Hi! my first time in any type of forum. So I'm kind of nervous about this. Well... im going to try to make a long story short. My husband and I have been together for 17 years, married 15 years. We separated for almost 2 in a half years because of so many problems. But for the past year we started to work out in out marriage and moved back in together in February. Well in April his past caught up to him. When we started to work on a marriage I asked him if he was with anyone else. because even tho we were separated.. we would still see each other once in a while. anyways... he said no! Two months after we moved in together I found out that he was seeing one of my friends, husband long distant cousin. And after they had their thing 2 in a half years ago she now has came forward. And im am crushed!! I had so many hopes to start a new life with my husband! even tho it happened a long time ago .. its new to me. Prior to out separation loyalty was never an issue with him. so I am taking this very hard. now I feel like im stuck. I am very angry and hurt. I don't understand what this woman motive is. why did she wait 2 in a half years to say something? and im so angry with him for not telling me this from the beginning that we started to work on our marriage. and because she is so ugly and related to my friends husband. he was really that dumb to think that eventually it would not come out. it took a while.. but the truth is out. we are going to marriage counselling. but I don't feel like that is enough because im so angry and do not know if I should even stick this out! any advised is highly appreciated.


----------



## MattMatt

Hi, @Lc1975 am so sorry you had to look for us, but I'm glad you found us.

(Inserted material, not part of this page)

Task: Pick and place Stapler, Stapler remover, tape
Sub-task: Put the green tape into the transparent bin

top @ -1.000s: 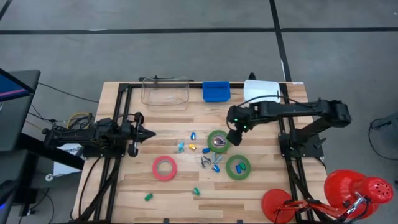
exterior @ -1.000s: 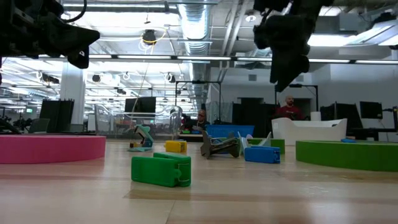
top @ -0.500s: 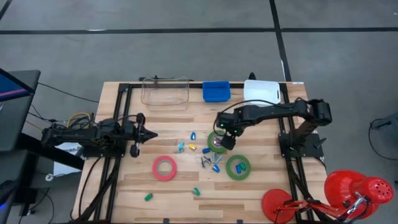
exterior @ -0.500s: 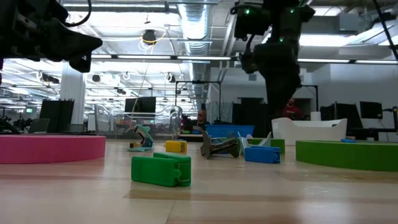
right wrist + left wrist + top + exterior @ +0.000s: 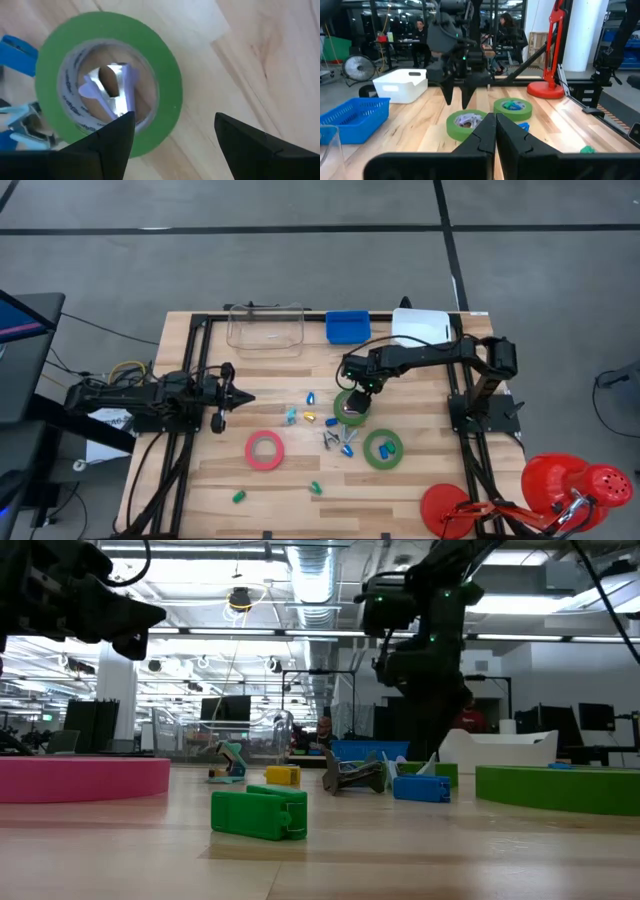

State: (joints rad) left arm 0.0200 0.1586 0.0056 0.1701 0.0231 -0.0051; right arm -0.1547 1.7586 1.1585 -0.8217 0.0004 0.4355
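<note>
The tape comes as three flat rolls on the wooden bench (image 5: 270, 490). One green roll (image 5: 350, 408) lies directly under the right hand (image 5: 361, 388), which hangs just above it with its two fingers (image 5: 112, 142) spread wide, one over the roll's rim and the other over bare wood beside it; nothing is between them. Inside this roll's open centre sits a small silvery clip-like piece (image 5: 111, 90), and blue clips (image 5: 17, 50) lie just outside its rim. The second green roll (image 5: 383, 448) lies near, on the side of the hand towards the bench's front edge, with small blue pieces in its centre. The pink-red roll (image 5: 265, 450) lies well apart from the right hand, nearer the left hand (image 5: 240, 396).

The left hand hovers over the bench's left part with its fingers pressed together, pinching nothing, pointing towards the right hand.

Small coloured pieces are scattered between the two hands, among them a green one (image 5: 260, 812) close to the low camera. Beyond the right hand, along the bench's far edge, stand a clear container (image 5: 266, 328), a blue basket (image 5: 347, 326) and a white bin (image 5: 420, 327).
</note>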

I think that marital counselling might be of benefit. Also, do you have a pastor, priest, church elder, etc., who might be able to provide some help? Many of them re train in relationship counselling, as well.

What is your husband saying about her and what they did?


----------



## TJW

Lc1975 said:


> I don't understand what this woman motive is. why did she wait 2 in a half years to say something?


One possibility is that she waited because her deeds were evil, and she was (quite rightly) ashamed of them.

Another possibility is that the "timing is right". People "confess" sometimes out of a desire to use it as a weapon.



Lc1975 said:


> I don't feel like that is enough because im so angry and do not know if I should even stick this out!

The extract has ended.